Roseli Ferreira, coordenadora da Pastoral Familiar da Paróquia Santa Cândida, destacou que “muitas pessoas caem nas falácias do aborto por falta de conhecimento. Trazer esse debate é uma forma de conscientizá-las para que tomem decisões mais assertivas”.

Elaine enfatizou que a Igreja tem um amplo trabalho em defesa das duas vidas e citou como exemplo o Amparo Maternal, instituição católica surgida há 85 anos em São Paulo.

“O Amparo Maternal nasceu exatamente para dar apoio a mulheres com gravidez indesejada. Hoje, infelizmente, muitas optam pelo aborto, sem saber nada sobre isso, por causa da falta de estrutura financeira e afetiva. Nossa missão é mostrar para a mulher que ela não está sozinha e que vamos ajudá-la sem julgamentos. Vocês ficariam surpresos em saber quantas vidas essa acolhida salva”, comentou Elaine, que também é embaixadora da Associação Amparo Maternal.

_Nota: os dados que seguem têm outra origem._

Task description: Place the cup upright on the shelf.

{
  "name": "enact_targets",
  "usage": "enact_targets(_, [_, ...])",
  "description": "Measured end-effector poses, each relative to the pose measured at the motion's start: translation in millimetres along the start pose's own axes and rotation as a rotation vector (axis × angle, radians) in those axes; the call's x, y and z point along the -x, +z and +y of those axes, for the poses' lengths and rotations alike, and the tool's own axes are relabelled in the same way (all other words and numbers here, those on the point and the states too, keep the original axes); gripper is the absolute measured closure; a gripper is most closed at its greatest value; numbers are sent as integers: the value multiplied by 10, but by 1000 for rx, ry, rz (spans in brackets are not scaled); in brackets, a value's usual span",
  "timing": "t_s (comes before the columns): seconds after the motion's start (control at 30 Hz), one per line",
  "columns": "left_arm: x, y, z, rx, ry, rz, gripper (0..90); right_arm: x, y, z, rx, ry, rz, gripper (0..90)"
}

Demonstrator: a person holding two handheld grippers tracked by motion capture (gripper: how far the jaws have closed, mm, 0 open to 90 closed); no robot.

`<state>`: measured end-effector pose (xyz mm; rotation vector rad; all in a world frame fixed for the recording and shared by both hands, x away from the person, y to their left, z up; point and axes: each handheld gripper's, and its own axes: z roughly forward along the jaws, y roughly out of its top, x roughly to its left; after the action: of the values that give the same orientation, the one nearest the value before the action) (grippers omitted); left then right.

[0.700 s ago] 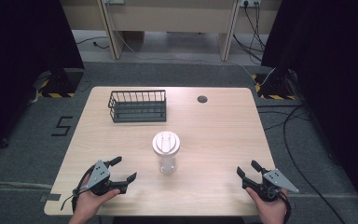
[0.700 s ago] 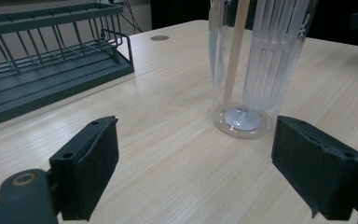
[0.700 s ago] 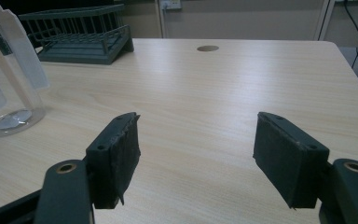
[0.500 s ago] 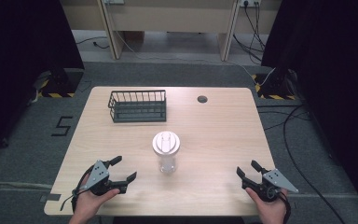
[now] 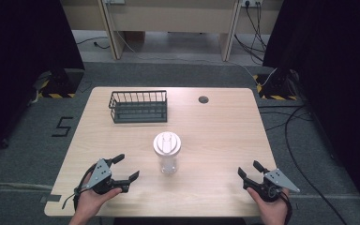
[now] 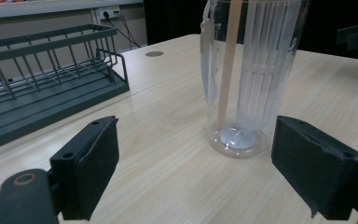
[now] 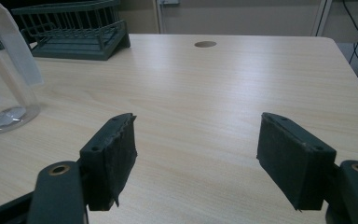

Dom Carlos Lema Garcia comentou que a Igreja tem buscado formar pessoas para que acolham mulheres em gestações difíceis e indiquem soluções que defendam “este dom precioso que Deus nos dá, que é a vida, tanto da mãe quanto do bebê e de toda a família”.

Ao término do encontro, o semblante dos participantes era de contentamento em saber que não são vozes isoladas na sociedade. Também o Padre Anderson Marçal, Pároco, se mostrou feliz pela realização do evento. “Santa Cândida é a padroeira das famílias e inspira esses momentos para que saibamos defender algo tão atacado em nossos tempos: a família”, concluiu.